### [PROBLEM REQUIREMENTS]
In the material below, write out each line word for word and omit the pictures.

-=-=-=-=-

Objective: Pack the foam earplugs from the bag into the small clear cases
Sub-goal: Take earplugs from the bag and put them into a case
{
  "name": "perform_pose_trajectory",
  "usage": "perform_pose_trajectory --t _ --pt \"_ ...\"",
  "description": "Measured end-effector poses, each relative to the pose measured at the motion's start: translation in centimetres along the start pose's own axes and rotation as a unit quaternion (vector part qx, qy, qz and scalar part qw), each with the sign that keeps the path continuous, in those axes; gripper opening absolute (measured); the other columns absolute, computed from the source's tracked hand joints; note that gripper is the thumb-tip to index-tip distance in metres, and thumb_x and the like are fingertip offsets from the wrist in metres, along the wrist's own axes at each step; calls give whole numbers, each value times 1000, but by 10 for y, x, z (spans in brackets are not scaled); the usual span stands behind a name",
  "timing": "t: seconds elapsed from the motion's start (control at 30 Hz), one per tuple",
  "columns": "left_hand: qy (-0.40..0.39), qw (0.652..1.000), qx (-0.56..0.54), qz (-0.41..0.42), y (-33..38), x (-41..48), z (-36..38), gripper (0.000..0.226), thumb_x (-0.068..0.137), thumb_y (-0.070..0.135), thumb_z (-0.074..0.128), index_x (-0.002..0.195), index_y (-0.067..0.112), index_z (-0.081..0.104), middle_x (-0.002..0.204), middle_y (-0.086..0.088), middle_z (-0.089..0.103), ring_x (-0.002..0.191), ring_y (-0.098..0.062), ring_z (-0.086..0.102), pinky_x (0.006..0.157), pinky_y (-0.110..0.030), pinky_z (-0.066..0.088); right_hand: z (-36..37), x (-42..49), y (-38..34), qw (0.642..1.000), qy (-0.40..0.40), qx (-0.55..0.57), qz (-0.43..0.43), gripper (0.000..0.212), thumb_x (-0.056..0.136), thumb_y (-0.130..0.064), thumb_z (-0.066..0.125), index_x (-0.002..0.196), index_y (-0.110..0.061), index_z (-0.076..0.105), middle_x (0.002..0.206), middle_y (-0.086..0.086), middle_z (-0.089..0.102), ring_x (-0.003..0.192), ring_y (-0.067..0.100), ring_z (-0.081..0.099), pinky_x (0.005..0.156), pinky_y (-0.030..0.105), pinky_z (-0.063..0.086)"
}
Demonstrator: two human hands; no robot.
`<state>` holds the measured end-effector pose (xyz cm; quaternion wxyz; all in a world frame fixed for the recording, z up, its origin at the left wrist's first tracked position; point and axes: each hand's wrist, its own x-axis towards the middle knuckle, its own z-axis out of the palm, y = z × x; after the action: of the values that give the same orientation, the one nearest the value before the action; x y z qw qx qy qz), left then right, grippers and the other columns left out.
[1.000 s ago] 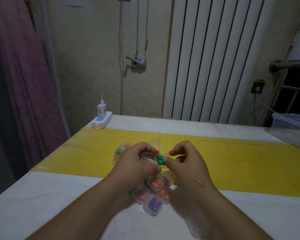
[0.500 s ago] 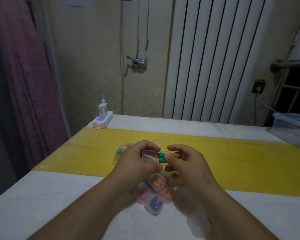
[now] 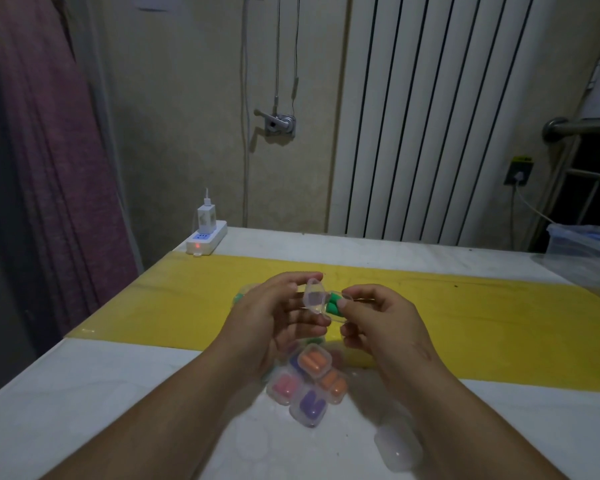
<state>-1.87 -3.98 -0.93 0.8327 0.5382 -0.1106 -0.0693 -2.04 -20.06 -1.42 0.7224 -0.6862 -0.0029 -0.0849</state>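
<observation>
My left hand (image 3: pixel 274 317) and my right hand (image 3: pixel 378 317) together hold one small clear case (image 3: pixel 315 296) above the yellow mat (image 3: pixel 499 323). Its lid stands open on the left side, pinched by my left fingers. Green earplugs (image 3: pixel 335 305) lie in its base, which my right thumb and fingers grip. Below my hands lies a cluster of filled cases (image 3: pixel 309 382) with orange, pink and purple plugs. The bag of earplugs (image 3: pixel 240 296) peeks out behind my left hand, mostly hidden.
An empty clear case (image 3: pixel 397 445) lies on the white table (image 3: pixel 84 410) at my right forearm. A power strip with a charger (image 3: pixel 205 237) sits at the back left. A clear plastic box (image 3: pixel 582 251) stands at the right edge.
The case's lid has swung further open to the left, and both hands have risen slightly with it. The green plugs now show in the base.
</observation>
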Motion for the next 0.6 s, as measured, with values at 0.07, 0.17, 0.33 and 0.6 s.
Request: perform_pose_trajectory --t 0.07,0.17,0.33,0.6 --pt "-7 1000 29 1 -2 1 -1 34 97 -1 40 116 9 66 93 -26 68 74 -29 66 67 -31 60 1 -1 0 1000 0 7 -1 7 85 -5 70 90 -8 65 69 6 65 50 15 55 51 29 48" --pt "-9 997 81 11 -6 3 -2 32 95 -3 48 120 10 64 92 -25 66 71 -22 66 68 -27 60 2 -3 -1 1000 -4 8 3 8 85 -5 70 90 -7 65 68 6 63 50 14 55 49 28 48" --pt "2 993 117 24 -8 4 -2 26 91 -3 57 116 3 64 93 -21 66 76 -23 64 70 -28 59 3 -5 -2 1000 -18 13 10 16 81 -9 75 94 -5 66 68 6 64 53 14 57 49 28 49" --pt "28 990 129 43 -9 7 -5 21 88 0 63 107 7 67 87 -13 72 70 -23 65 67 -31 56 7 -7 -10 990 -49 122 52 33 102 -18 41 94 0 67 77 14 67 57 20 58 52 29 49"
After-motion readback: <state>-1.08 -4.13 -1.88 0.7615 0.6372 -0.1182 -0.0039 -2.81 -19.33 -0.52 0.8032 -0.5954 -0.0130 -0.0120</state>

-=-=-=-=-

### [WORKED SOLUTION]
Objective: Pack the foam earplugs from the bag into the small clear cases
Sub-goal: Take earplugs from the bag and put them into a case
{
  "name": "perform_pose_trajectory",
  "usage": "perform_pose_trajectory --t _ --pt \"_ ...\"",
  "description": "Measured end-effector poses, each relative to the pose measured at the motion's start: translation in centimetres along the start pose's own axes and rotation as a unit quaternion (vector part qx, qy, qz and scalar part qw), each with the sign that keeps the path continuous, in those axes; gripper opening absolute (measured); the other columns absolute, computed from the source's tracked hand joints; note that gripper is the thumb-tip to index-tip distance in metres, and thumb_x and the like are fingertip offsets from the wrist in metres, along the wrist's own axes at each step; calls give whole numbers, each value times 1000, but by 10 for y, x, z (spans in brackets are not scaled); the usual span stands behind a name",
  "timing": "t: seconds elapsed from the motion's start (control at 30 Hz), one per tuple",
  "columns": "left_hand: qy (-0.40..0.39), qw (0.652..1.000), qx (-0.56..0.54), qz (-0.41..0.42), y (-33..38), x (-41..48), z (-36..38), gripper (0.000..0.226), thumb_x (-0.068..0.137), thumb_y (-0.070..0.135), thumb_z (-0.074..0.128), index_x (-0.002..0.195), index_y (-0.067..0.112), index_z (-0.081..0.104), middle_x (-0.002..0.204), middle_y (-0.086..0.088), middle_z (-0.089..0.103), ring_x (-0.002..0.191), ring_y (-0.098..0.062), ring_z (-0.086..0.102), pinky_x (0.006..0.157), pinky_y (-0.110..0.030), pinky_z (-0.066..0.088); right_hand: z (-36..37), x (-42..49), y (-38..34), qw (0.642..1.000), qy (-0.40..0.40), qx (-0.55..0.57), qz (-0.43..0.43), gripper (0.000..0.212), thumb_x (-0.056..0.136), thumb_y (-0.130..0.064), thumb_z (-0.066..0.125), index_x (-0.002..0.196), index_y (-0.110..0.061), index_z (-0.076..0.105), middle_x (0.002..0.206), middle_y (-0.086..0.086), middle_z (-0.089..0.102), ring_x (-0.003..0.192), ring_y (-0.067..0.100), ring_z (-0.081..0.099), pinky_x (0.005..0.156), pinky_y (-0.030..0.105), pinky_z (-0.063..0.086)"
}
Demonstrator: two human hands; no robot.
`<state>` holds the measured end-effector pose (xyz cm; quaternion wxyz; all in a world frame fixed for the recording, z up, its origin at the left wrist's first tracked position; point and axes: each hand's wrist, its own x-axis towards the middle knuckle, its own z-axis out of the palm, y = z × x; after the action: of the values that give the same orientation, the one nearest the value before the action; x y z qw qx qy qz), left then right, grippers and the other columns left out.
[1.000 s ago] 
[0.500 s ago] 
[now] 
<state>-1.87 -3.98 -0.93 0.8327 0.5382 -0.1106 -0.0693 -2.04 -20.06 -1.42 0.7224 -0.6862 -0.0029 -0.0849</state>
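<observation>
My left hand (image 3: pixel 274 317) and my right hand (image 3: pixel 378 317) together hold one small clear case (image 3: pixel 315 296) above the yellow mat (image 3: pixel 499 323). Its lid stands open on the left side, pinched by my left fingers. Green earplugs (image 3: pixel 335 305) lie in its base, which my right thumb and fingers grip. Below my hands lies a cluster of filled cases (image 3: pixel 309 382) with orange, pink and purple plugs. The bag of earplugs (image 3: pixel 240 296) peeks out behind my left hand, mostly hidden.
An empty clear case (image 3: pixel 397 445) lies on the white table (image 3: pixel 84 410) at my right forearm. A power strip with a charger (image 3: pixel 205 237) sits at the back left. A clear plastic box (image 3: pixel 582 251) stands at the right edge.
The case's lid has swung further open to the left, and both hands have risen slightly with it. The green plugs now show in the base.
</observation>
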Motion for the next 0.6 s, as measured, with values at 0.07, 0.17, 0.33 and 0.6 s.
Request: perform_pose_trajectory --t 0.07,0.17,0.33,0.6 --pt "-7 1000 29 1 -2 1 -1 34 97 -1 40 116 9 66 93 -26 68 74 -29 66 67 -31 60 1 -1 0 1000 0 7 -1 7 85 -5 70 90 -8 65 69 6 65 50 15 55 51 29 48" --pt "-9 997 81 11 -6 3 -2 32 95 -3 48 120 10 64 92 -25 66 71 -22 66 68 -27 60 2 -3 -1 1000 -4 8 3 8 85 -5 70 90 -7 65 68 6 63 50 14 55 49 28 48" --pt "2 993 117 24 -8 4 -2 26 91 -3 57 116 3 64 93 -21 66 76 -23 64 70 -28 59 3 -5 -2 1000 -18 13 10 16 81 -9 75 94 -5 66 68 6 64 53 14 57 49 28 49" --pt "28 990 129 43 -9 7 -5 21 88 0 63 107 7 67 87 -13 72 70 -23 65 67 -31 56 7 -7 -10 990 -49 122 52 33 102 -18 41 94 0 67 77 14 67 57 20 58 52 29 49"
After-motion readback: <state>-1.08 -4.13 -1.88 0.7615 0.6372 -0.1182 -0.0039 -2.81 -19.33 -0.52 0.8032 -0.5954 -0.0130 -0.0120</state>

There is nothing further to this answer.